Markets in Asia closed mostly higher on Thursday, following the lower close on Wall Street as investors parsed details on U.S. President Donald Trump's highly-anticipated tax reform plans.
Japan's benchmark Nikkei 225 index eased by 0.19 percent or 37.56 points to close at 19,251.87 on Thursday. Meanwhile, the Bank of Japan held on, as was widely expected, but raised its economic forecast.
The ASX 200 rose 0.16 percent or 9.464 points to close at 5,921.5 after trading effectively flat earlier in the session. Over in South Korea, the Kospi reversed losses made earlier in the session to trade higher by 0.07 percent or 1.62 points to close at 2,209.46 as major companies reported earnings.
Shares in greater China closed higher after a roller coaster session. The Shanghai Composite was rose 0.37 percent or 11.6987 points to close at 3,152.5458 after initially tumbling around 1.3 percent, while the Shenzhen Composite was gained 0.542 percent or 10.2466 points to finish at 1,900.0338. It had fallen 1.778 percent earlier. The mood was similar in Hong Kong, where the Hang Seng Index was up by 0.35 percent.
Even though Trump's proposed changes in the tax system included a cut in the corporate tax rate from 35 percent to 15 percent, the plan left investors with questions on whether the changes would increased the budget deficit.
"Having bought the rumor, U.S. investors sold after the unveiling of President Trump's tax plan," CMC Markets' Chief Market Strategist Michael McCarthy said in a note.

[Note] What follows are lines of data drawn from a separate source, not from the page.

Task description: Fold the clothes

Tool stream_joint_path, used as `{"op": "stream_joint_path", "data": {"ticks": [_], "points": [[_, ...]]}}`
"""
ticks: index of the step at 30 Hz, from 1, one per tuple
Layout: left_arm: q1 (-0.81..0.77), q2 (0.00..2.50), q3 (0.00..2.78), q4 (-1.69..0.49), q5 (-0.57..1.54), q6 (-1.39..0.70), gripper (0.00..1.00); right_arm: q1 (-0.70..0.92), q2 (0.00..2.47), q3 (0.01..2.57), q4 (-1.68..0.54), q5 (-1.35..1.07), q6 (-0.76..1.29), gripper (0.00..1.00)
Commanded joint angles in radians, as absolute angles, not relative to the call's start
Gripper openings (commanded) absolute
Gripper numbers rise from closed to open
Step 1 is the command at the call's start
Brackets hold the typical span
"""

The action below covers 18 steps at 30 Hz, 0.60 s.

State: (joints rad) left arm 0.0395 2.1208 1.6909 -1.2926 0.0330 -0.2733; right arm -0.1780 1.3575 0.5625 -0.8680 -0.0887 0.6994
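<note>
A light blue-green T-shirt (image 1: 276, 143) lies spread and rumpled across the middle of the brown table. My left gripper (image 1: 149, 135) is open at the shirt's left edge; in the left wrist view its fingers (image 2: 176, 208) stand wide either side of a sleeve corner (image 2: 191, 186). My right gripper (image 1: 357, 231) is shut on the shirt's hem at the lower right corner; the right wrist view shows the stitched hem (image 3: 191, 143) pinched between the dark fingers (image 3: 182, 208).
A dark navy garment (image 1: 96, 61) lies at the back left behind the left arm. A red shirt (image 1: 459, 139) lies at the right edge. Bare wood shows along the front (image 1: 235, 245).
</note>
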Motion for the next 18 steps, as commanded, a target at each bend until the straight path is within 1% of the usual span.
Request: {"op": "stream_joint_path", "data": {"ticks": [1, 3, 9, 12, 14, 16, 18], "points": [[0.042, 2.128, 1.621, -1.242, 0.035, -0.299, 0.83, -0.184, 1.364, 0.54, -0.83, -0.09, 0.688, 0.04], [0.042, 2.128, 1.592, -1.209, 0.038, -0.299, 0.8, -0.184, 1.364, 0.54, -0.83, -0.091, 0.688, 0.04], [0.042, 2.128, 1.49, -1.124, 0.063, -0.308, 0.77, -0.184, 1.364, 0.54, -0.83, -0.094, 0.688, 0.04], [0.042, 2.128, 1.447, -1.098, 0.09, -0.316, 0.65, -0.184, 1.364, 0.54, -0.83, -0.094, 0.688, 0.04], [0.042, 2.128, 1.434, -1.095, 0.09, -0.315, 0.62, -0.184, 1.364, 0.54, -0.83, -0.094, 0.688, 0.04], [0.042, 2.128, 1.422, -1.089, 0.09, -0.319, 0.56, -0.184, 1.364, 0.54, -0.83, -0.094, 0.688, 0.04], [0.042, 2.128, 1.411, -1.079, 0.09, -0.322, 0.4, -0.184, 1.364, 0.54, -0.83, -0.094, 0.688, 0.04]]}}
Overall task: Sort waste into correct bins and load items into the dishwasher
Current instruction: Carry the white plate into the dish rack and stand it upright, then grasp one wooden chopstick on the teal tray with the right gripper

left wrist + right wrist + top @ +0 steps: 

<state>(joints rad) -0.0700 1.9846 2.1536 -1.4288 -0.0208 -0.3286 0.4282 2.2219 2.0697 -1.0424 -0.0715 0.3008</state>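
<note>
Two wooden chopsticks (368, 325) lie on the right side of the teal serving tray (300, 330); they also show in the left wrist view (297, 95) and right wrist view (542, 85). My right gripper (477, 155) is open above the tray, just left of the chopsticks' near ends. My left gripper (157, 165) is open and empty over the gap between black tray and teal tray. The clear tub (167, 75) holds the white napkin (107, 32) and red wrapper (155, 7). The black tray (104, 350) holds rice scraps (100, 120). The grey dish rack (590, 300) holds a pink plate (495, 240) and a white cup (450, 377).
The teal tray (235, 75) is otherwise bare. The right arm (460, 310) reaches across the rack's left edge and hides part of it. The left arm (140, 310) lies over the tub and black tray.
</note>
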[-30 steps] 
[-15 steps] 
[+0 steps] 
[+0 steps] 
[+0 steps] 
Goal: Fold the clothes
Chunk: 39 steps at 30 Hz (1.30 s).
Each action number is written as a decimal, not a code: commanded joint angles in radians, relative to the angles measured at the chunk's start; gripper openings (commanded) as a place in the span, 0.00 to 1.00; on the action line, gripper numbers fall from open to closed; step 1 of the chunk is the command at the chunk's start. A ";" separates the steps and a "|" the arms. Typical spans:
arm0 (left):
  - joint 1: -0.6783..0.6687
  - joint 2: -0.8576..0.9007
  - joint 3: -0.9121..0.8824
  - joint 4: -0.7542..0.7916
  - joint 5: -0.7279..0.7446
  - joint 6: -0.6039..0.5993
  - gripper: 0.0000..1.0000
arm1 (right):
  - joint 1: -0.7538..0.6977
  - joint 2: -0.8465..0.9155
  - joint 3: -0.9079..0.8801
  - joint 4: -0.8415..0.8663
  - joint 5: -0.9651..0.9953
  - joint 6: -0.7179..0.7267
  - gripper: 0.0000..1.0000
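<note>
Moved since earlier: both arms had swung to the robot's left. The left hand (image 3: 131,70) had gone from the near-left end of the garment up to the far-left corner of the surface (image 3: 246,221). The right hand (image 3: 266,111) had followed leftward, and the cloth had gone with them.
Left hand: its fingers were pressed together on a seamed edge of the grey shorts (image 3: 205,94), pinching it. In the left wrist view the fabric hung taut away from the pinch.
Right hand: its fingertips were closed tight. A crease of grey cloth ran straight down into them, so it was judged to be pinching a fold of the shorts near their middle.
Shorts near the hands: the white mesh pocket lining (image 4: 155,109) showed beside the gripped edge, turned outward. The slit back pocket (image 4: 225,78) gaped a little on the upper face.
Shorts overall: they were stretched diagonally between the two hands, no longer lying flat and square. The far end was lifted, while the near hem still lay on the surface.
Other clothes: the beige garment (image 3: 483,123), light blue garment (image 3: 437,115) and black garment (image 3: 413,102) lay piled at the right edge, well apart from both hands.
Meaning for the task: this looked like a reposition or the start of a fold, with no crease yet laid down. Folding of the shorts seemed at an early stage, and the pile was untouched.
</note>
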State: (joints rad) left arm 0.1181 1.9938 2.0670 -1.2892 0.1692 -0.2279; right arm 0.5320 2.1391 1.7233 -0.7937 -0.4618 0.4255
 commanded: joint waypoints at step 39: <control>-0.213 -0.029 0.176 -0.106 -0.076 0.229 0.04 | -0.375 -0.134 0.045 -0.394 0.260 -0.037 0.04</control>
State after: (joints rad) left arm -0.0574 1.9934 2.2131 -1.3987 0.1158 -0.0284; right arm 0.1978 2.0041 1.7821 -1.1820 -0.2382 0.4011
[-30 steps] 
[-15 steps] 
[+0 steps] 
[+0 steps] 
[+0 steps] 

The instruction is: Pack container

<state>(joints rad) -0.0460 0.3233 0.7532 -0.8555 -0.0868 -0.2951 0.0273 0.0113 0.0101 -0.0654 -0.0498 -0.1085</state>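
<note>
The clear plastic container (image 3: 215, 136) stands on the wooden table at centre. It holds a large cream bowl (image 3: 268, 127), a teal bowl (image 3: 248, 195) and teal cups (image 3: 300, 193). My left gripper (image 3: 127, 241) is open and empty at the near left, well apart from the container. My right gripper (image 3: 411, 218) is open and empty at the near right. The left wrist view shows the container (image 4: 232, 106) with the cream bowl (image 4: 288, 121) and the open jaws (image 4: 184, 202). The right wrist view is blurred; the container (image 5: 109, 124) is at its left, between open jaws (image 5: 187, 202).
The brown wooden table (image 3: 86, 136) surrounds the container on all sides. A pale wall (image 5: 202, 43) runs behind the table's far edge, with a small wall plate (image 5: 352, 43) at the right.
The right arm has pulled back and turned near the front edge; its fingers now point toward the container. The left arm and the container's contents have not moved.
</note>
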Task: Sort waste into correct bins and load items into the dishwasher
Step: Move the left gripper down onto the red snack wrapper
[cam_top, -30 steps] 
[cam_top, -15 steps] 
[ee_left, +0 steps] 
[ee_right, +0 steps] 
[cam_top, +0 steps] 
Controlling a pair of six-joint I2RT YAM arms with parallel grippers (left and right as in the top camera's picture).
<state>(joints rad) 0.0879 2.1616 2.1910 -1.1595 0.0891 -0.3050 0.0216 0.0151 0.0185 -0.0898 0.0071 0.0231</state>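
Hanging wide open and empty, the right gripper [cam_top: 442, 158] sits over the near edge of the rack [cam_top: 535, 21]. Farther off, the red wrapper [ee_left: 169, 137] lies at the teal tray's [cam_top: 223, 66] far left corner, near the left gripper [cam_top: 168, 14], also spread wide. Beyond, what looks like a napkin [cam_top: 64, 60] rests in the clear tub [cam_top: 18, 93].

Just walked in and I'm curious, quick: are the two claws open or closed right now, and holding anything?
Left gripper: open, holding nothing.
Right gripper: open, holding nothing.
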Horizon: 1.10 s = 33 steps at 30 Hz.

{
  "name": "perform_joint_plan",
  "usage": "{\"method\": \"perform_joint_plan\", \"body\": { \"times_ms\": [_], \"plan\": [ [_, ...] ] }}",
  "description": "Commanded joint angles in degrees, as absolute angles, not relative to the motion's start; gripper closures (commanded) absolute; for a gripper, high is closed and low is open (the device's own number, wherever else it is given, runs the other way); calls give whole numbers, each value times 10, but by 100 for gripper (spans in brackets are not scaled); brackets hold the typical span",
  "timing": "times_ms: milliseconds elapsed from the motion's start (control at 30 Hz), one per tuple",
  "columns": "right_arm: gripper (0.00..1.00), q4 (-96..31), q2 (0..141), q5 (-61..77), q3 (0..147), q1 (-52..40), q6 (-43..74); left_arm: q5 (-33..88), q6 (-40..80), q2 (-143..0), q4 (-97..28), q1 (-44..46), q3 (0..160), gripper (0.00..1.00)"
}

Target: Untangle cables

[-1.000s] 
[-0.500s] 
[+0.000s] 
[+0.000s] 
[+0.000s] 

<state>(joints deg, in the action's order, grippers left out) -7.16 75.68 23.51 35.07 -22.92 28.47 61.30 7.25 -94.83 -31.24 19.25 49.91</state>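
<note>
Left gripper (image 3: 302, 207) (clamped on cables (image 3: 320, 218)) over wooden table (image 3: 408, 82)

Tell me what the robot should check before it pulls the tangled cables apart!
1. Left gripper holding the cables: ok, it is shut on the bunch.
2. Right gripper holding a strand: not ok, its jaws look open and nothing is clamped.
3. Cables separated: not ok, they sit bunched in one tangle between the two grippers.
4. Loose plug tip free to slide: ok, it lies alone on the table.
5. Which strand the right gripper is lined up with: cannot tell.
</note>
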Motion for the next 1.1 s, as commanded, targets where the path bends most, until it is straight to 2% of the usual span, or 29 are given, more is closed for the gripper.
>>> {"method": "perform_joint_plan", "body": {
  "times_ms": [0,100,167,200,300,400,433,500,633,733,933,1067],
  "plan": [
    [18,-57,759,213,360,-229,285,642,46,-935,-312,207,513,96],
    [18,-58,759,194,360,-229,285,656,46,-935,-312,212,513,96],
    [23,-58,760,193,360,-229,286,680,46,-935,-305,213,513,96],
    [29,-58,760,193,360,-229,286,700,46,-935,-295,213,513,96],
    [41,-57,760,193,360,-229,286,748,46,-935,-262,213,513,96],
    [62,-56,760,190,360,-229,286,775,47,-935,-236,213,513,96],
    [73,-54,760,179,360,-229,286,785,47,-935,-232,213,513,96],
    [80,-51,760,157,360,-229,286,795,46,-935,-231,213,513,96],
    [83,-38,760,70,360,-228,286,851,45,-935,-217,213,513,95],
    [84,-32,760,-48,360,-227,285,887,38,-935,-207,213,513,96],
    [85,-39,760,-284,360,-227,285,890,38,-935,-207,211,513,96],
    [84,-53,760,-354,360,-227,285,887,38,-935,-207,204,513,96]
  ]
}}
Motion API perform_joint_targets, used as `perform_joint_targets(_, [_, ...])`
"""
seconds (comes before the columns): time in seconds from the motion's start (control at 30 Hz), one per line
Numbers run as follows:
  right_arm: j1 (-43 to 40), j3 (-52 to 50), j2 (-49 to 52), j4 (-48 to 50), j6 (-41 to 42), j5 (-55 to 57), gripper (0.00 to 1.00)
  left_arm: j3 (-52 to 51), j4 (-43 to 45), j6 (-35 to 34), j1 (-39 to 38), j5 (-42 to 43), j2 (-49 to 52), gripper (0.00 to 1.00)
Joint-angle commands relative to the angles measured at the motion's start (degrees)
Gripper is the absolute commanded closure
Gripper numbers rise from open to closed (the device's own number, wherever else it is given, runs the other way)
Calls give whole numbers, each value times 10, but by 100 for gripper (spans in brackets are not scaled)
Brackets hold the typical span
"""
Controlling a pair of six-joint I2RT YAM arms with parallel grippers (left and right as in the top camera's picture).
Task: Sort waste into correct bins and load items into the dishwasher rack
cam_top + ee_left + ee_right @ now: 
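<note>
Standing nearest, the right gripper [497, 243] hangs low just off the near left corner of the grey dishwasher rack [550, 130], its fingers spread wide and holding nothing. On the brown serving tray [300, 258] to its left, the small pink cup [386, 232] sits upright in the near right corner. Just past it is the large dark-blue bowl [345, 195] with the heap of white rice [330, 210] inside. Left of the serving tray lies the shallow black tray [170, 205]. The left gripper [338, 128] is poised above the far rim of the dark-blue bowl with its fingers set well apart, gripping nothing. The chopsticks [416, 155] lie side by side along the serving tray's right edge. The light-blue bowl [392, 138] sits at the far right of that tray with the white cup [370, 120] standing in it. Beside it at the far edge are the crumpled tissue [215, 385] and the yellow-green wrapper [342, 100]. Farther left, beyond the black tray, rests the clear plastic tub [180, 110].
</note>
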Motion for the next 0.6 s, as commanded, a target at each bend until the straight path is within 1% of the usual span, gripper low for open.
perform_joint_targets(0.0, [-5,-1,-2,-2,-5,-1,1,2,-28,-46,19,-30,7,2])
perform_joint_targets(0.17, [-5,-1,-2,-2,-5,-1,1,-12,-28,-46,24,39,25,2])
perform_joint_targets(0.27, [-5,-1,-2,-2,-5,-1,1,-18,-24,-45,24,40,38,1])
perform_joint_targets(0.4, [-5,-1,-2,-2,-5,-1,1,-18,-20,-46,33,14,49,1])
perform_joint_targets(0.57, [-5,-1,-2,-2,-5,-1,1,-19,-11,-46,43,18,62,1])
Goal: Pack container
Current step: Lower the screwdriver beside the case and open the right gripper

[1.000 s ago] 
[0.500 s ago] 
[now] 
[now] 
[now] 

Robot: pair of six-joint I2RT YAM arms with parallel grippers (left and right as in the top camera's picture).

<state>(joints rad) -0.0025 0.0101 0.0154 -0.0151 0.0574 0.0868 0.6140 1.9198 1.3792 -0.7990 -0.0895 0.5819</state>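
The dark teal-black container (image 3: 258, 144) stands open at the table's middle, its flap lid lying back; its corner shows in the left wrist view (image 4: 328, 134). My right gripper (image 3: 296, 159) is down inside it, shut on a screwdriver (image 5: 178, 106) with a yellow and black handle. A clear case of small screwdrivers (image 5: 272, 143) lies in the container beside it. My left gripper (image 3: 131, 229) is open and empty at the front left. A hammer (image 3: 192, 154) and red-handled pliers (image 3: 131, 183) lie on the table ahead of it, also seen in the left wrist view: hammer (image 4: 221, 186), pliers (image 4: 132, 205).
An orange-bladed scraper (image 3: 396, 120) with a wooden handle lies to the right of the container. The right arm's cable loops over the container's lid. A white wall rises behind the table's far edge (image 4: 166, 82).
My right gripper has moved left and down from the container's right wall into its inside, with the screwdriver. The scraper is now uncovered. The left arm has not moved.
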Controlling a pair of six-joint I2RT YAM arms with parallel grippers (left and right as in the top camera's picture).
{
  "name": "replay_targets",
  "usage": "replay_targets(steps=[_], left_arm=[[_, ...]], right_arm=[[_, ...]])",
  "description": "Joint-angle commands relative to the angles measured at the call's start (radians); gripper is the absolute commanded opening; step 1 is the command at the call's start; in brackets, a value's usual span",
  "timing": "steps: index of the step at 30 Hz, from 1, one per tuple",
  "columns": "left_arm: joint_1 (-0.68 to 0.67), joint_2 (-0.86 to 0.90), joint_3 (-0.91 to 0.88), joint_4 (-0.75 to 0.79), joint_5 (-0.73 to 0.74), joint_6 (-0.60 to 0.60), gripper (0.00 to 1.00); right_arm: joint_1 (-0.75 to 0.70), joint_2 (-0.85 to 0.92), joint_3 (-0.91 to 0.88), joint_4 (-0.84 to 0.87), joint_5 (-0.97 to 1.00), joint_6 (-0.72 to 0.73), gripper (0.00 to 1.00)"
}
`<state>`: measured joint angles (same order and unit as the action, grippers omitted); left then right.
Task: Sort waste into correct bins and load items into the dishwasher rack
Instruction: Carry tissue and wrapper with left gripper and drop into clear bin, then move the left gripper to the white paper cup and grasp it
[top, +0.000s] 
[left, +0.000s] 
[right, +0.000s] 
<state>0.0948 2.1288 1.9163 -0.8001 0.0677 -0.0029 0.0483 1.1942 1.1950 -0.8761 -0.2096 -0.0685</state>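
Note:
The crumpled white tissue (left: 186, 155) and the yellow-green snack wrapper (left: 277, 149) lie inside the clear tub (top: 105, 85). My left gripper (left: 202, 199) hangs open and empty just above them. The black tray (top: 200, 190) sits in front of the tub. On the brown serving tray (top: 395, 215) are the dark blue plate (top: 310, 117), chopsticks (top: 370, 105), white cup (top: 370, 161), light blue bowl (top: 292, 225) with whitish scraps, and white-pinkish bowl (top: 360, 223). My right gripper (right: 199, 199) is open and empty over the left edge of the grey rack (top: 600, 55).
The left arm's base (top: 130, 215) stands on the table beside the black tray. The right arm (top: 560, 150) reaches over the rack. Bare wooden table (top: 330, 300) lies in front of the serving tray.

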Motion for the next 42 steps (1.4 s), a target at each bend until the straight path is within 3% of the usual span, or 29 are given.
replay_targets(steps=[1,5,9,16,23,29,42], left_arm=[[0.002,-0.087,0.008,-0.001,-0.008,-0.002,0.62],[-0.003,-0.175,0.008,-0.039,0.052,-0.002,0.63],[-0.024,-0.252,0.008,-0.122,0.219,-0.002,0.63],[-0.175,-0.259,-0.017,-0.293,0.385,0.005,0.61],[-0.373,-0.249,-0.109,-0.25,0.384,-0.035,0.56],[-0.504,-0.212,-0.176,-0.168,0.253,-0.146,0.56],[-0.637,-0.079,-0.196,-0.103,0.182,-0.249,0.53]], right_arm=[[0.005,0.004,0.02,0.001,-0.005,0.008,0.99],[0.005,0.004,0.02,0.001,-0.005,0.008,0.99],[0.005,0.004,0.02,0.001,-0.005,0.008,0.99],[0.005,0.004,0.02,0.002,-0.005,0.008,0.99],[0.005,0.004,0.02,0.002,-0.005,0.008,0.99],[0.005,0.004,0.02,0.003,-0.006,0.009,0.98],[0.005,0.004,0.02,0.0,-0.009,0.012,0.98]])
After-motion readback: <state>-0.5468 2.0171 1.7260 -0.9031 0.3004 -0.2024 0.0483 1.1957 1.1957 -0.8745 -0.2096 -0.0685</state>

"Although the initial response was positive ... the looming market close sparked a minor panic," he said, adding that the strengthening dollar could work against regional markets excluding Japan.
IMA Asia Managing Director Richard Martin told CNBC that he was more concerned with whether the tax reform would boost sentiment among U.S. corporations.
"It's not like you need to cut taxes to give companies money to invest now. (Corporates in America) are sitting on record cash piles ... Sort of the mediocre response we got in the market here is (because) companies still aren't sure the plan, which has a lot to like in it, is deliverable," Martin said.
In South Korea, Samsung Electronics said its first quarter profits were the best since 2013 due to solid earnings from its memory chip segment, according to Reuters. Samsung shares initially dropped more than 1.8 percent after the company said it would not be introducing a holding company structure. Shares later recovered to trade 2.43 percent higher to close at 2,192,000 won per stock.
Shares of Samsung's other listed units traded lower following news that the company would not restructure. Samsung SDI was closed lower by 2.86 percent, Samsung C&T dropped 6.84 percent and Samsung Engineering tanked 6.04 percent to close at 12,450 won per stock.
Nevertheless, Nomura noted in a Wednesday research note that it was increasing its target price for Samsung Engineering from 15,000 won to 17,000 won due to a "positive overseas new orders pipeline."
LG Display reported record quarterly earnings on Wednesday but shares of the LCD panel maker were down 4.94 percent to finish at 29,850 won a stock.
Over in Hong Kong, China Vanke shares were down 1.93 percent following news that the sales of two Vanke property projects in the city of Xian, China had been halted. Vanke shares on the mainland closed 2.95 percent lower.
Gaming stocks, which soared more than 3 percent across the board in the previous session, gave up some of their gains. Sands China was off 2.99 percent, Galaxy Entertainment declined 2.72 percent and Wynn Macau dropped 2.74 percent.
Deutsche Bank said in a research note that it was changing its call on the gaming sector in Macau from Overweight to Neutral as Macau's recovery had already been priced in. DB downgraded the stocks of Sands China, Galaxy, MGM China and SJM Holdings from Buy to Hold, noting that "slowing momentum in spend per mass player might be a precursor to lower mass gross gaming revenue growth."
The Canadian dollar recovered after Trump told Canadian Prime Minister Justin Trudeau about that he would not terminate the North American Free Trade Agreement (NAFTA). The loonie tumbled to a fourteen-month low earlier in the session on trade worries. The dollar fetched C$1.3552 at 1:55 pm HK/SIN.
The greenback strengthened slightly against the yen to trade at 111.24. Meanwhile, the Aussie gained against the dollar, after falling for three consecutive sessions. The Australian dollar last traded at $0.7484. The dollar weakened against a basket of rivals to trade at 98.927.
On the economic front, South Korea estimated Q1 GDP grew 0.9 percent compared to the previous quarter due to improvements in exports and investment.
Meanwhile, the European Central Bank's rate decision is expected later in the day.
Stateside, major indexes closed marginally lower as stocks gave up some of their gains after Trump's tax plans were outlined, with the Dow Jones industrial average closing 0.1 percent or 21.03 points lower to close at 20,978.09.